Yvan Martzluff: “RoadAI can be used in claim arbitration as well as traffic management, the rate of HGVs or the number of accidents/incidents”
Yvan Martzluff: “With RoadAI we can perform year on year pavement condition monitoring. We have a precise map of the road assets, which in itself is extremally useful. One more thing to highlight: RoadAI makes it possible to take geolocated images of the road within integrated reference points and chainage, allowing us to update our road imagery database.
Previously, we had a Pixiroute-type tool developed internally. Now, RoadAI saves officers having to collect visual data or use tools with licensing issues, such as Google Streetview.”

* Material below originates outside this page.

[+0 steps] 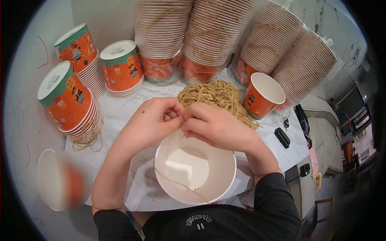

David Richard: “In some cases, especially when using the road network for sporting events (car or pedestrian races), we use RoadAI to generate a visual reference of the network both before and after the event. It allows us to create a report of conditions before and after: we can see if there are railings, signs, etc. which have been damaged”
Yvan Martzluff: “We are coming up with new ideas for how to use the tool. For example, the possibility is to generate automated alerts in the scenario where the sigh has been damaged. Since sign assets are numerous, some might be missed during inspections. The tool could also be used for lane markings in a similar fashion to pavement conditions to complement retro-reflectivity measurements.”